The upward striking action of the Grand is heavier than the upright, but it is able to repeat notes faster relying on the ‘repetition lever’, and the down-ward force of gravity to return the key. A damper rests on the string to prevent it from vibrating and is raised just prior to the hammer striking the string. Only two-thirds of the strings are dampened as the notes from the high-treble area die off quickly but are free to vibrate sympathetically with the upper harmonics from the lower strings.



The Una Corda pedal is the left pedal on a Grand Piano and occasionally on an upright piano. This shifts the whole action to one side so that the hammer only strikes two out of three strings. Of course having few strings struck per note makes the notes quieter. Simply a two string unison sounds different to a three string unison.

They are not only quieter but have a distinctly different timbre now that the hammers have moved and are hitting strings with parts of the hammer not normally used being temporarily replaced with softer less used felt. The unstruck string is left to vibrate in sympathy with its neighbour adding a subtle texture to the sound.

The Middle pedal is the sostenuto pedal or sustain pedal. Unlike the damper pedal which lifts all the dampers and holds all the notes. the sostenuto pedal only sustains the notes that are being held when the pedal is pressed. The sustain mechanism catches and holds the dampers that are in the raised position and any notes played after that behave in the usual manner.
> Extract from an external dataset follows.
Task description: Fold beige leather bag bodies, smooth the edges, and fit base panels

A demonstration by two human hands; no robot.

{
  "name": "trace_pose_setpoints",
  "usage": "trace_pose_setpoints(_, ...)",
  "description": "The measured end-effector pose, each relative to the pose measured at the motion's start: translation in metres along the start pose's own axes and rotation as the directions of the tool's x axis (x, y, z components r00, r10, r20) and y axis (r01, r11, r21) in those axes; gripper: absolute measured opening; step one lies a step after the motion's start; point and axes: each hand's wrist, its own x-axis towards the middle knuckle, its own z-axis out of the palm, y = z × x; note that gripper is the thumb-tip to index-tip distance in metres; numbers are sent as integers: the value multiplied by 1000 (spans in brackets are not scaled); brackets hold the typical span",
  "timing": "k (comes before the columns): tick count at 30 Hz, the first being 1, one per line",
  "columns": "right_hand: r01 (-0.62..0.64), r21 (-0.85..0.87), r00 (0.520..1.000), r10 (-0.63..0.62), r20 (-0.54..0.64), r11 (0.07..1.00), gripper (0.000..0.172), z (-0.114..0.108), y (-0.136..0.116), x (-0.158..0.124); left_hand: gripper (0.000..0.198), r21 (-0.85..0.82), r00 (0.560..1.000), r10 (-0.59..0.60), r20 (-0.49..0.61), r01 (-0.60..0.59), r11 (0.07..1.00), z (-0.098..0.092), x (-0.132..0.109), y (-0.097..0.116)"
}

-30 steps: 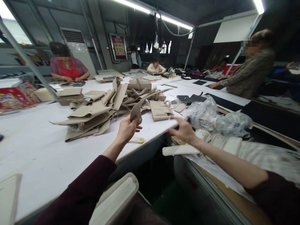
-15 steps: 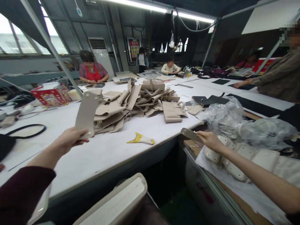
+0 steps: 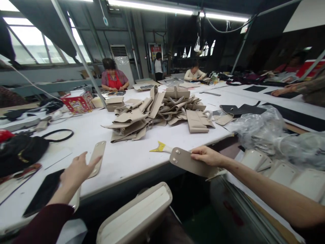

The pedal on the far right is the damper pedal. When pressed, the pedal raises all the dampers at once. Any notes played while the pedal is down blend together and ring out naturally or until the pedal is released. Playing a single note with the damper pedal down sounds different to the same note played with the pedal up, because neighbouring strings are free to vibrate sympathetically.

Some grand pianos will also have a fourth pedal that alters the striking distance or the key depth so as to reduce the momentum of the hammers when they strike the strings. It lifts the hammer rail and at the same time lowers the key height.



The String section

In the lower third of the keyboard range, in the bass section. the strings have a steel core with a copper winding. The first several notes have a single string and the rest in the bass section have double string notes. These are usually mounted diagonally and overlap the other strings. Piano builders vary length, density, and diameter of the strings and keep the tension roughly constant at 150-160 pounds. The typical grand has about 240 strings and a total tension of about 20 tons.

The transition from single string bass notes to double string bass notes is not usually a problem. however. on either side of the “break’ ( between the bass and tenor sections) the strings here are not parallel to each other, the hammers between sections are at different angles and the double unison strings typically change to triple unison.

The string lengths, tensions and wire gauges used in a piano is referred to as its ‘scale’. A well designed scale will minimize the transition across the ‘break’. Different pianos use different scales and the number of bass strings vary. Therefore the break will occur at different locations and an astute listener will more than likely pick the transition on a good piano. If the transition is too noticeable it is likely the piano has been poorly prepared.


Live and Recording the Piano

Consider the speed of sound travels at 343 metres per second and the lowest frequency on a Grand Piano is bottom A 27.5 Hz which is a wavelength about 12 metres long in air.

The largest Grand piano in the world is the Challen Grand measuring just over 3 metres long. Predict­ably the lowest note on the largest Concert Grand will envelope out of the casing even before reaching one full cycle. The 12 metre long 27.5Hz frequency will take only 36 milliseconds to complete a full cycle and is well and truly out of the piano and reflecting back before this happens. Higher frequencies will cycle many times within the piano itself. adding to the tonality and sonic brilliance of the Grand Piano.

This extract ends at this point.